De Niro and Jones are in an exclusive supporting-actors group where all five nominees are past Oscar winners. The others are Alan Arkin for the Iran hostage-crisis thriller “Argo,” Javier Bardem for the James Bond adventure “Skyfall” and Philip Seymour Hoffman for the cult drama “The Master.”
Honors from the actors union, next weekend’s Directors Guild of America Awards and Saturday night’s Producers Guild of America Awards _ whose top honor went to “Argo” _ typically help to establish clear favorites for the Oscars.
But Oscar night on Feb. 24 looks more uncertain this time after some top directing prospects, including Ben Affleck for “Argo” and Kathryn Bigelow for “Zero Dark Thirty,” missed out on nominations. Both films were nominated for best picture, but a movie rarely wins the top Oscar if its director is not also in the running.
Steven Spielberg’s “Lincoln” would seem the Oscar favorite with 12 nominations. Yet “Argo” and Affleck were surprise best-drama and director winners at the Golden Globes, and then there’s Saturday’s Producers Guild win for “Argo,” leaving the Oscar race looking like anybody’s guess.
Affleck has made some nice jokes about his directing snub, wisecracking at one point that no one seemed surprised he didn’t get an acting nomination for “Argo,” either.
His colleagues just seem happy for all the attention the film has received.
“The thing is, we’re all very pleased we’ve been nominated for so many things,” “Argo” co-star John Goodman said before the SAG Awards.
The Screen Actors Guild honors at least should help to establish solid front-runners for the stars. All four of the guild’s individual acting winners often go on to receive the same prizes at the Academy Awards.
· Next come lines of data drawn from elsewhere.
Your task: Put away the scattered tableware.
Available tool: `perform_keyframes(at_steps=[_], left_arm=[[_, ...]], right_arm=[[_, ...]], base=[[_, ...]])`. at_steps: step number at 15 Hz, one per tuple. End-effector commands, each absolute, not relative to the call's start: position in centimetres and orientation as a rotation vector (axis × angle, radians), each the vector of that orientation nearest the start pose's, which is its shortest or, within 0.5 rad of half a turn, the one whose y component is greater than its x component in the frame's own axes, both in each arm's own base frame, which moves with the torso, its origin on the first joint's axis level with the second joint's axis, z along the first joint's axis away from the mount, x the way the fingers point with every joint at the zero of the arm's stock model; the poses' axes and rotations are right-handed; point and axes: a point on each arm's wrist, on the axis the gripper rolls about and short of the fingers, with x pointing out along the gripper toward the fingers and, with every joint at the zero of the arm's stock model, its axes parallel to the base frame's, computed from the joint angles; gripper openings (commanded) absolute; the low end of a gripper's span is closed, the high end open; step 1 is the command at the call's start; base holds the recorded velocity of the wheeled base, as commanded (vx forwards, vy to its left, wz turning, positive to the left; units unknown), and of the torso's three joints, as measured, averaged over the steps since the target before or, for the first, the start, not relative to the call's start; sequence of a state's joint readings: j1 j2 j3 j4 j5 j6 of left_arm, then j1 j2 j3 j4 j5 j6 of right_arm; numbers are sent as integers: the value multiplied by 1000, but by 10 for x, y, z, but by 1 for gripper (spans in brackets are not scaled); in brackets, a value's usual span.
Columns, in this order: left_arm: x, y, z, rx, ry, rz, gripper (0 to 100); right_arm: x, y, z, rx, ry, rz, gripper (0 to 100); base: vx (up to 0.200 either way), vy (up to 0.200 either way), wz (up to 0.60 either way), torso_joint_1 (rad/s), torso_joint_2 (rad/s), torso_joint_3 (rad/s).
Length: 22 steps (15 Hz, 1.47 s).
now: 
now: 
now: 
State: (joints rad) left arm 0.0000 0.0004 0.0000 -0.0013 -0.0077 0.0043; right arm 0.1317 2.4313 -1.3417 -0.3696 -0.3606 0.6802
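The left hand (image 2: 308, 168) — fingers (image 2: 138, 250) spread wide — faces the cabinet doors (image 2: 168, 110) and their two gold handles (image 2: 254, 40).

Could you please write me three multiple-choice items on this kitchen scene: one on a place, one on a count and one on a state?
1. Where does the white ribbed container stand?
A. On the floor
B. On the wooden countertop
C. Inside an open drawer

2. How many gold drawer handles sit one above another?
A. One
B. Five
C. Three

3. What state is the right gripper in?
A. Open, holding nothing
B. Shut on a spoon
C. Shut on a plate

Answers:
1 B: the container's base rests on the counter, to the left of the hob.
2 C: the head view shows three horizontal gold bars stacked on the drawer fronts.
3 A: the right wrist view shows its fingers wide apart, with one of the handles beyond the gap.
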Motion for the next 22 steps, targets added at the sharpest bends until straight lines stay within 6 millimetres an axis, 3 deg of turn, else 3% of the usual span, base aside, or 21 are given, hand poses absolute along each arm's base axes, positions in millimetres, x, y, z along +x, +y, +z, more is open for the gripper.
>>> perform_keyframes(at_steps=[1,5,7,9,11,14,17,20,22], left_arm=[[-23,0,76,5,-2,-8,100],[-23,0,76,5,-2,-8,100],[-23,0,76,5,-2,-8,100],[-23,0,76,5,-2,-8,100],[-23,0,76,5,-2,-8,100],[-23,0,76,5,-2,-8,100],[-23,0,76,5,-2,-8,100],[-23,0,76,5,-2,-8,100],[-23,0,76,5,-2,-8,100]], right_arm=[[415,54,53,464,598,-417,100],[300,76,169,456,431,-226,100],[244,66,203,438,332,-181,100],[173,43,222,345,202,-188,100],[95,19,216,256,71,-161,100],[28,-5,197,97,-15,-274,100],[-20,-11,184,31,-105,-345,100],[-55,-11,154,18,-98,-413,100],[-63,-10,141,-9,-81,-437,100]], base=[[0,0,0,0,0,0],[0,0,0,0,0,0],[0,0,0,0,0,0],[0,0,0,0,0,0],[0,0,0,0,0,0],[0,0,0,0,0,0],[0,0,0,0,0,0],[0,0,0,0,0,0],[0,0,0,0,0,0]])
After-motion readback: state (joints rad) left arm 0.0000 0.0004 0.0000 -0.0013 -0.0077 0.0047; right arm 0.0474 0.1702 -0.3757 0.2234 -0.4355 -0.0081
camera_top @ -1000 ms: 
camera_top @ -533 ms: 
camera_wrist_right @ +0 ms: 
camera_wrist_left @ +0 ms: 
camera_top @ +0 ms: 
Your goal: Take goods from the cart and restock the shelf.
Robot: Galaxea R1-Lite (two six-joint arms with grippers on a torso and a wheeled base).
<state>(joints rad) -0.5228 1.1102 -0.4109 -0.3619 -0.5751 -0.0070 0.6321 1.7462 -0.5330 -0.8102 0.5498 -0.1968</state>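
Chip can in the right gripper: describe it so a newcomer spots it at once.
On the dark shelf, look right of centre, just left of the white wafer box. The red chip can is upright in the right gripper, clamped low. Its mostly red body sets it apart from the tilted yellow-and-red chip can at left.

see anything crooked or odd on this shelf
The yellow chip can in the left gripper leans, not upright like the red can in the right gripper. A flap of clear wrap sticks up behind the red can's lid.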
Last year, the guild went just three-for-four _ with lead actor Jean Dujardin of “The Artist” and supporting players Octavia Spencer of “The Help” and Christopher Plummer of “Beginners” also taking home Oscars. The guild’s lead-actress winner, Viola Davis of “The Help,” missed out on the Oscar, which went to Meryl Streep for “The Iron Lady.”
The guild also presents an award for overall cast performance, its equivalent of a best-picture honor. The nominees are “Argo,” “The Best Exotic Marigold Hotel,” “Les Miserables,” “Lincoln” and “Silver Linings Playbook.”
Yet the cast prize has a spotty record at predicting the eventual best-picture recipient at the Oscars. Only eight of 17 times since the guild added the category has the cast winner gone on to take the best-picture Oscar. “The Help” won the guild’s cast prize last year, while Oscar voters named “The Artist” as best picture.
Such past guild cast winners as “The Birdcage,” “Gosford Park” and “Inglourious Basterds” also failed to take the top Oscar.
Airing live on TNT and TBS, the show features nine television categories, as well.
Receiving the guild’s life-achievement award is Dick Van Dyke, who presented the same prize last year to his “The Dick Van Dyke Show” co-star, Mary Tyler Moore. Van Dyke’s award will be presented by his 1960s sitcom’s creator and co-star, Carl Reiner, and Alec Baldwin.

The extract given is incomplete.